▶ **Work item**: All pictures are to be excluded when the data below is output verbatim.

[Provided material — start]

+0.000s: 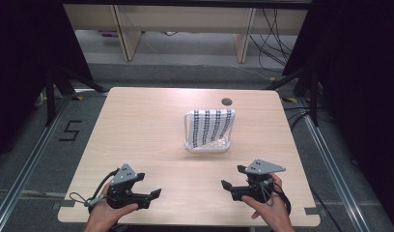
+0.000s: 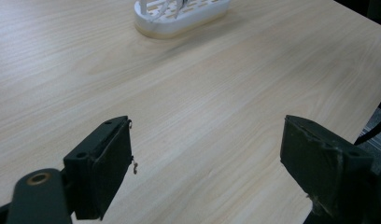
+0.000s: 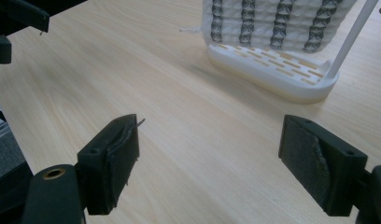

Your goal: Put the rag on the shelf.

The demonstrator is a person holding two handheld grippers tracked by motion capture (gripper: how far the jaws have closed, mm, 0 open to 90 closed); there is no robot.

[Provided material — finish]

▶ **Your response**:
+0.000s: 
+0.000s: 
+0.000s: 

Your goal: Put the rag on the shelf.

The demonstrator is a person holding two handheld grippers tracked by motion capture (gripper: how far the jaws have closed, mm, 0 open to 90 closed); there is no robot.

The exercise concludes with that.